In the data below, find each line carrying the string "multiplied" and copy it out.

Data records
□ □ □ □ □ □ □
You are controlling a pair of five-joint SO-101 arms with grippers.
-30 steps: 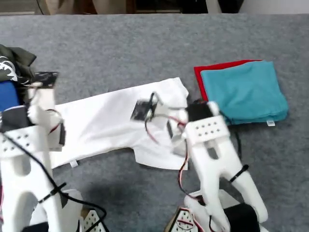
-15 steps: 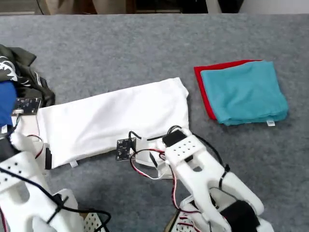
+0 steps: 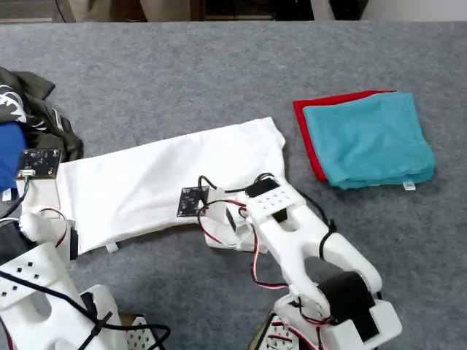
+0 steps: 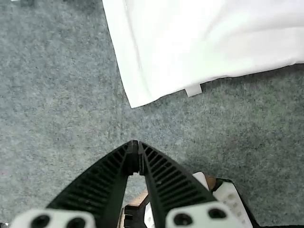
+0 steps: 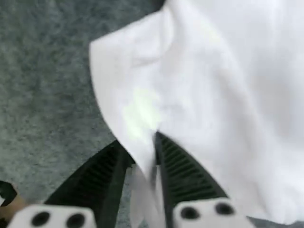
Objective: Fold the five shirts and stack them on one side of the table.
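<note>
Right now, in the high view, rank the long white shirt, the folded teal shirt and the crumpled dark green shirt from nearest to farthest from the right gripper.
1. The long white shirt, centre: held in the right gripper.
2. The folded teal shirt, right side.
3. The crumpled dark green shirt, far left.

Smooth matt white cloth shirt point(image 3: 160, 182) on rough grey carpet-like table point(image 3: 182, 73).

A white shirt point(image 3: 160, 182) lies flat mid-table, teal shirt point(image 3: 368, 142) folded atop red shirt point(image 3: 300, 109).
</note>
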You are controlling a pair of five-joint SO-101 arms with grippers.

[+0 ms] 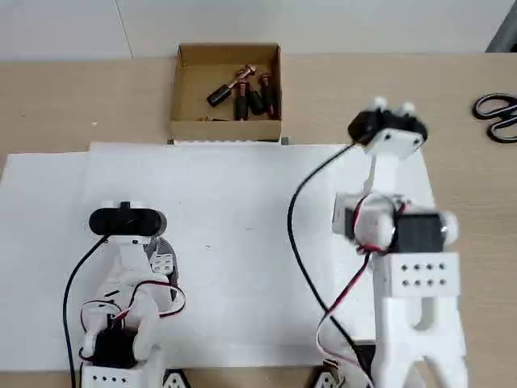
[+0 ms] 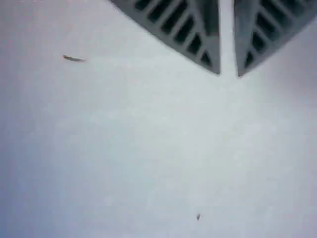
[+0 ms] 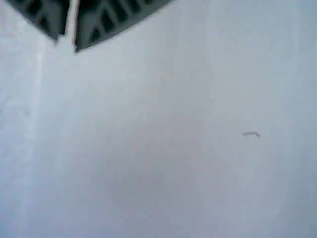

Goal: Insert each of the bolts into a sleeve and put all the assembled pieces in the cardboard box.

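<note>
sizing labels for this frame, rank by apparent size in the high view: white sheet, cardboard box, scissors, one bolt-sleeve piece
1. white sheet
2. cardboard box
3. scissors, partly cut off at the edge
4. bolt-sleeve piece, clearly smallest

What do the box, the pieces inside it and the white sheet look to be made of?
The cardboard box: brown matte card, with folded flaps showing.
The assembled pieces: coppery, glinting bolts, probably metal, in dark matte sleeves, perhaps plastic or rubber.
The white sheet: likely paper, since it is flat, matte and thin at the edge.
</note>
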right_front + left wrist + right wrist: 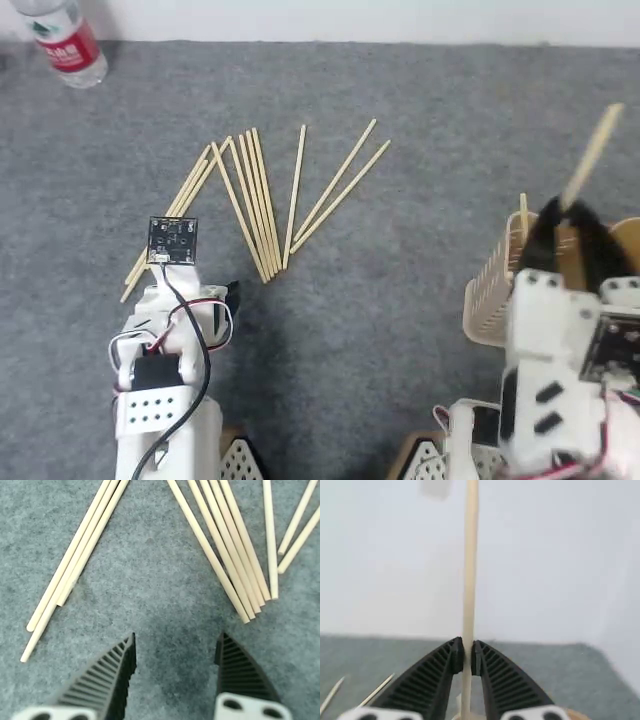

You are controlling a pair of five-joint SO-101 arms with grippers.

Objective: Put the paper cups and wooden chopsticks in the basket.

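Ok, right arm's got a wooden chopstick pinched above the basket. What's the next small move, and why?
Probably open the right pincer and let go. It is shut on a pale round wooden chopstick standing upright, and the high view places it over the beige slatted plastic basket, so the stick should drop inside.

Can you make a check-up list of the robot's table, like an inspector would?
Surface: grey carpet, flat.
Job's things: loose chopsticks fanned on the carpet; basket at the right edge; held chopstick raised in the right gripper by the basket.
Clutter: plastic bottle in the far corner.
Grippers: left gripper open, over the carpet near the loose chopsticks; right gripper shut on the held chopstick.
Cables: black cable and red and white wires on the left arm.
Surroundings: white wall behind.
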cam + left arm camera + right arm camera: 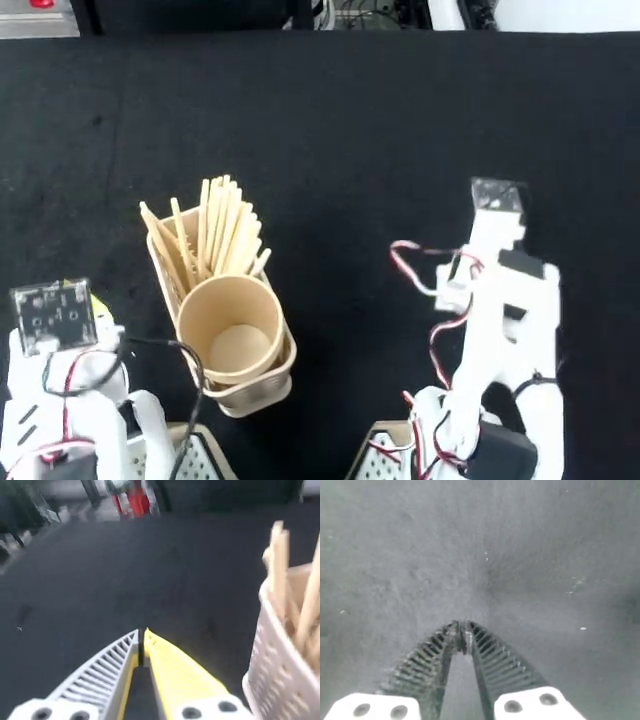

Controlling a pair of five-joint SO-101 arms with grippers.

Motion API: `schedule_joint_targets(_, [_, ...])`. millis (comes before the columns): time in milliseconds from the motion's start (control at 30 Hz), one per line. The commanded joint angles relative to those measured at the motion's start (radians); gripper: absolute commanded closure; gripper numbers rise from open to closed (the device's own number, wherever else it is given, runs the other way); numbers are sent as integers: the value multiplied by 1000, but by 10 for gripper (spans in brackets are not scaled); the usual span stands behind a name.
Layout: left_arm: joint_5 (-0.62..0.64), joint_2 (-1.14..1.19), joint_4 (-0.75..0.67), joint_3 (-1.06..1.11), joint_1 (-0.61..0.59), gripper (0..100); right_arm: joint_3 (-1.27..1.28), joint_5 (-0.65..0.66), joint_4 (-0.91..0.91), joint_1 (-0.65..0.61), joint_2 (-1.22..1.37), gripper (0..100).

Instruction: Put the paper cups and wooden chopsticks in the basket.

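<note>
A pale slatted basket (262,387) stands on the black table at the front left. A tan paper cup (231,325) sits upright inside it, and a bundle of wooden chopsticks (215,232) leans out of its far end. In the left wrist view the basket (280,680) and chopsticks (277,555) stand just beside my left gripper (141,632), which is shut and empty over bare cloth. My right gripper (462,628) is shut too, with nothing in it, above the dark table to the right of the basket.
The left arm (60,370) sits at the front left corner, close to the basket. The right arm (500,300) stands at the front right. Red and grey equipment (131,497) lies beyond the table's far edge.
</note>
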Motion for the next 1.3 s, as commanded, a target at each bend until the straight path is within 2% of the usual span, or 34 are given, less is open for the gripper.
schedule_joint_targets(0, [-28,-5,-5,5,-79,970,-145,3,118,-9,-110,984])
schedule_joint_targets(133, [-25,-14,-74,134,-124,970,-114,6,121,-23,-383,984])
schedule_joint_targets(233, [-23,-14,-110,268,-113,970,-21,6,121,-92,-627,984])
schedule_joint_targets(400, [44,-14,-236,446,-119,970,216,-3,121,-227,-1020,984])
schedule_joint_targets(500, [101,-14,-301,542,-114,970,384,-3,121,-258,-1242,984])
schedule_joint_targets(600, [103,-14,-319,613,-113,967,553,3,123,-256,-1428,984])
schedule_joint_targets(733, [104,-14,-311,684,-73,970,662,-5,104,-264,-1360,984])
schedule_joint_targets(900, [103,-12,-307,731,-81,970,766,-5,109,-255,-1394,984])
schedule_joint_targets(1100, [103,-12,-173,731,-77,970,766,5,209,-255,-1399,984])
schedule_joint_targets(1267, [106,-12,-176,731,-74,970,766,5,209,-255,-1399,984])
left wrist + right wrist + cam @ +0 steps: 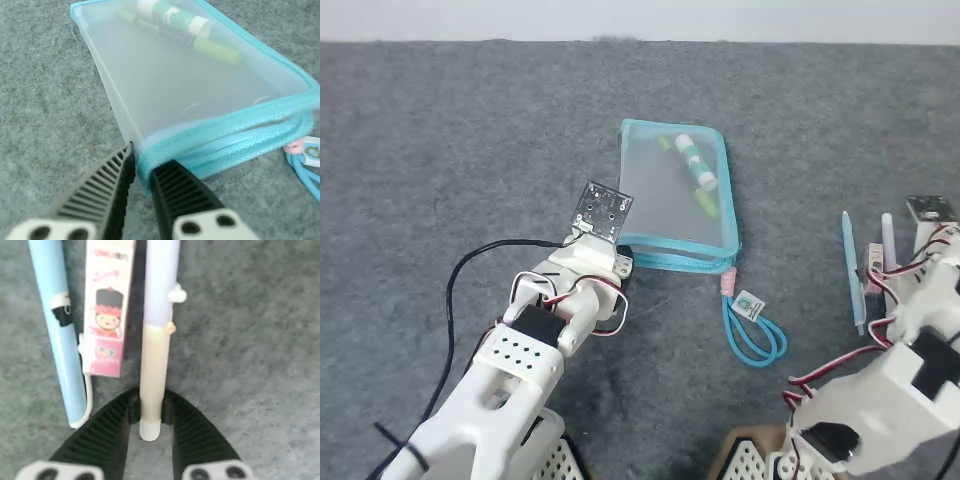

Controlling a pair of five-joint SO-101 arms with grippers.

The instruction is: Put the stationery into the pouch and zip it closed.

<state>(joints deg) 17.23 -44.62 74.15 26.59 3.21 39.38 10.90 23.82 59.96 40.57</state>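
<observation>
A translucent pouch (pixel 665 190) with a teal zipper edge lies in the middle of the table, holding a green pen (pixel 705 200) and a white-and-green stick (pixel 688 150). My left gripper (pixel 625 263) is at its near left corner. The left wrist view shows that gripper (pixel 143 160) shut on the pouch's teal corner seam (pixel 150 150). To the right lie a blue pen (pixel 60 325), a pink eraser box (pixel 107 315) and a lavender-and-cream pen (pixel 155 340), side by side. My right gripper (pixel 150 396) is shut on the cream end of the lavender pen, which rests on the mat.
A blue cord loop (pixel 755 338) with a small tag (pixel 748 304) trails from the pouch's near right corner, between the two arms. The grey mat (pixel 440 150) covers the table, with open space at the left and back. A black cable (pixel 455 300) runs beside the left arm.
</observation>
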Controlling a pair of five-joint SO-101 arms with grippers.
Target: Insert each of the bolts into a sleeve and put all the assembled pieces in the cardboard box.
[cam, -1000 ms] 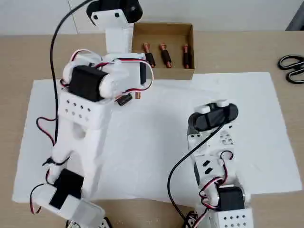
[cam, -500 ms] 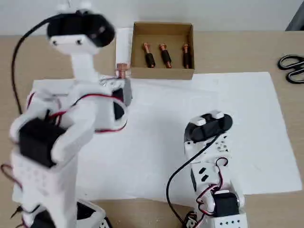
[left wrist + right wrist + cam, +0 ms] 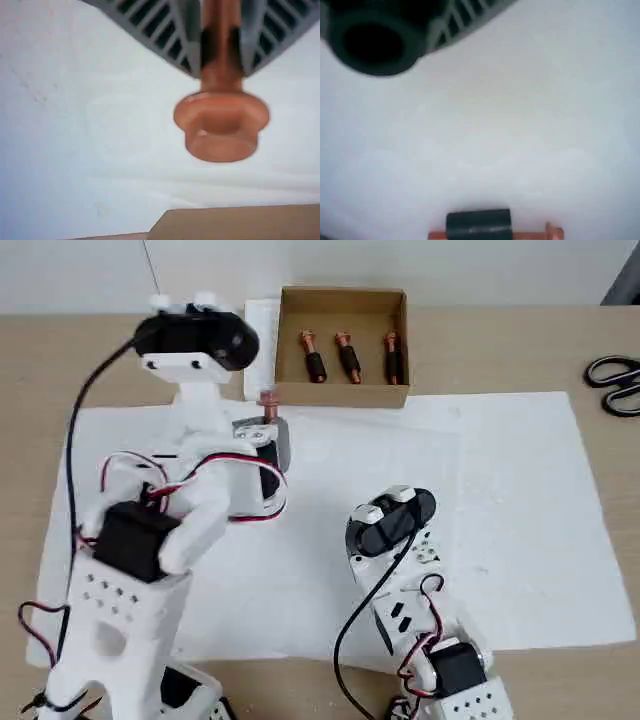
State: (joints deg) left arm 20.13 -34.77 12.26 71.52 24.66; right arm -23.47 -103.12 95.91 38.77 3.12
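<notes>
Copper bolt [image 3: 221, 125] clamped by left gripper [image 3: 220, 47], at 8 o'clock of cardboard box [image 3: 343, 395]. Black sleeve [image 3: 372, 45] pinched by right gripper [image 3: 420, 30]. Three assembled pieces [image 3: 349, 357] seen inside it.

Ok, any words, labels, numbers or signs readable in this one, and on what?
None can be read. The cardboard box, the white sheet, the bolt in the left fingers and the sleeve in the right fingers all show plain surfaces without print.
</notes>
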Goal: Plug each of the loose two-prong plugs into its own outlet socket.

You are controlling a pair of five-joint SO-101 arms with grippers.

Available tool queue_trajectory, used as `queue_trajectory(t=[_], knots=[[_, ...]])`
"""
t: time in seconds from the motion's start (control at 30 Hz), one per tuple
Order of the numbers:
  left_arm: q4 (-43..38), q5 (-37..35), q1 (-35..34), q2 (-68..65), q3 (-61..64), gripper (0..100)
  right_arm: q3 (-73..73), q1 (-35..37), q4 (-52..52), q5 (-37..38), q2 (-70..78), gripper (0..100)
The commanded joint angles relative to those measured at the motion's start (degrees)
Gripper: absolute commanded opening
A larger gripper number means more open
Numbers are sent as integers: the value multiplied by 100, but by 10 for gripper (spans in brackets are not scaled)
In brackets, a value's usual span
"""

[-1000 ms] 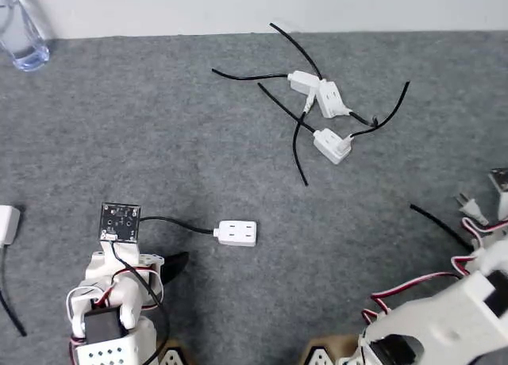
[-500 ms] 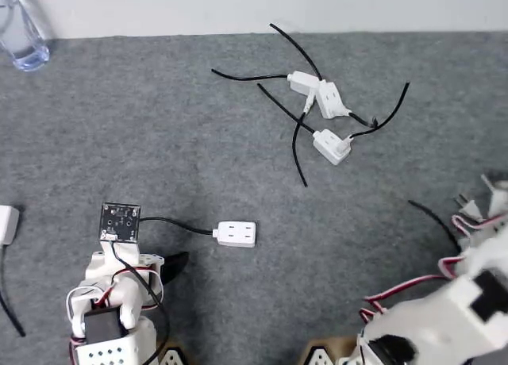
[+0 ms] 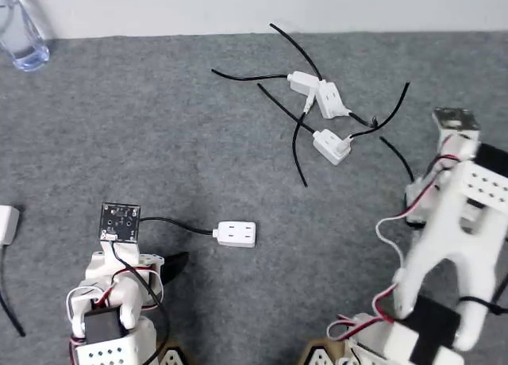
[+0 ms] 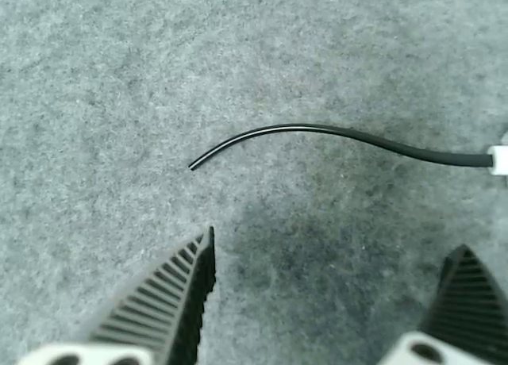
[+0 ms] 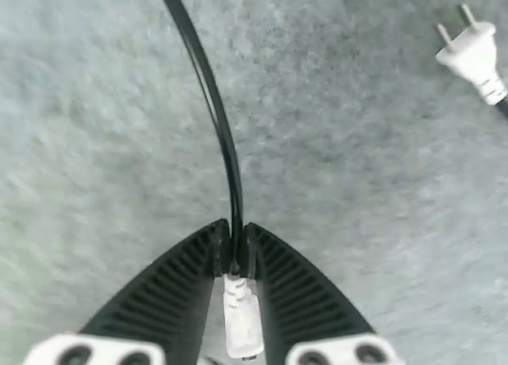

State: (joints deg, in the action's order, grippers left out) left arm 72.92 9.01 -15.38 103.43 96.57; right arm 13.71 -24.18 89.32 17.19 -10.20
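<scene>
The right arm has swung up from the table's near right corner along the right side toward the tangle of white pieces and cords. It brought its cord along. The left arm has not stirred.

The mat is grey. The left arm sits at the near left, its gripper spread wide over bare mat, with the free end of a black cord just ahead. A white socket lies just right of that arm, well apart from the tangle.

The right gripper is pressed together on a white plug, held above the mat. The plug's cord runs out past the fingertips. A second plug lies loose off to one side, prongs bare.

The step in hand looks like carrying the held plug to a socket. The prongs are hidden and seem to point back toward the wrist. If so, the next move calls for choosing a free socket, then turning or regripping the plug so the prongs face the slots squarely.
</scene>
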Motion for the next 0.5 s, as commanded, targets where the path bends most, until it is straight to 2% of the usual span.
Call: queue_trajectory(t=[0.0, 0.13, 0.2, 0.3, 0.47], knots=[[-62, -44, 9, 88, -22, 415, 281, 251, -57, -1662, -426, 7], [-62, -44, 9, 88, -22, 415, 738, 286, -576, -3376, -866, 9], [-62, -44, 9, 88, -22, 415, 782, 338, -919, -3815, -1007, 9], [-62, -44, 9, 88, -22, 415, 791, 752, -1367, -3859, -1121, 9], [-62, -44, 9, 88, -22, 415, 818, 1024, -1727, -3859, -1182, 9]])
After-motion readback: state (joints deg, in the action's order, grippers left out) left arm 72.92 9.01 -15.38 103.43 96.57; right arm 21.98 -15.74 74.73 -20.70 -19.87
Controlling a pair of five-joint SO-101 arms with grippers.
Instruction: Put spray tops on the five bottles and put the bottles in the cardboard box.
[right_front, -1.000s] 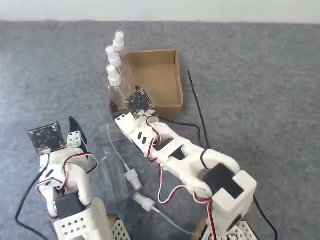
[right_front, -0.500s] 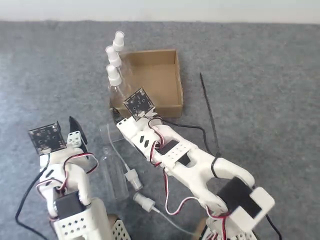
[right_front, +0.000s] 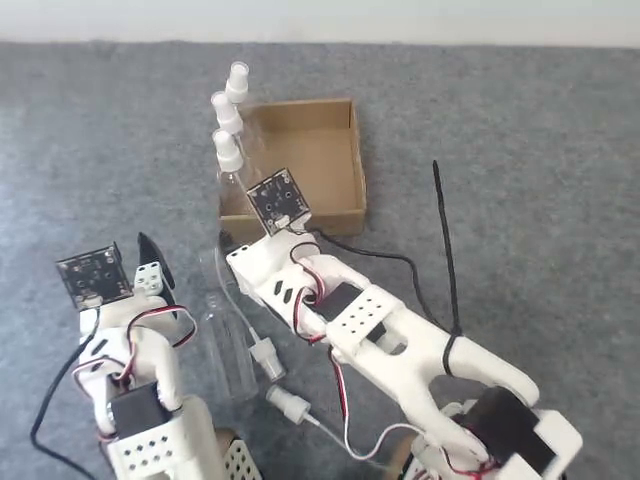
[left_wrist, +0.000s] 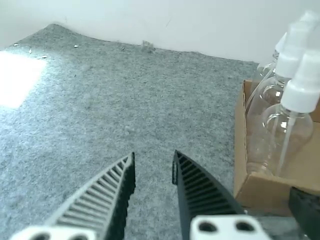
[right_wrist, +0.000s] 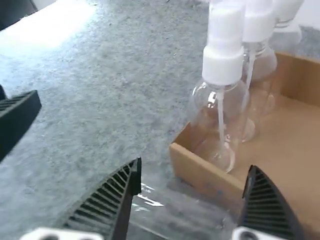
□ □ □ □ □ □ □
§ **Answer section**
Motion API: `schedule_joint_targets(_, [_, ...])`. millis (comes before the columns): time in milliseconds from the motion's start (control at 30 Hz), one per line. The commanded joint angles relative to those measured at the motion's start (radians); gripper: absolute commanded closure; gripper numbers rise from open to closed (the device's own number, wherever else it is given, runs the other way); numbers are sent as integers: the value multiplied by 1000, but by 10 for gripper (spans in brackets are not scaled); the usual span stands behind a name.
Numbers are sent as integers: the value multiplied by 100, but by 10 for gripper (spans in brackets are not scaled)

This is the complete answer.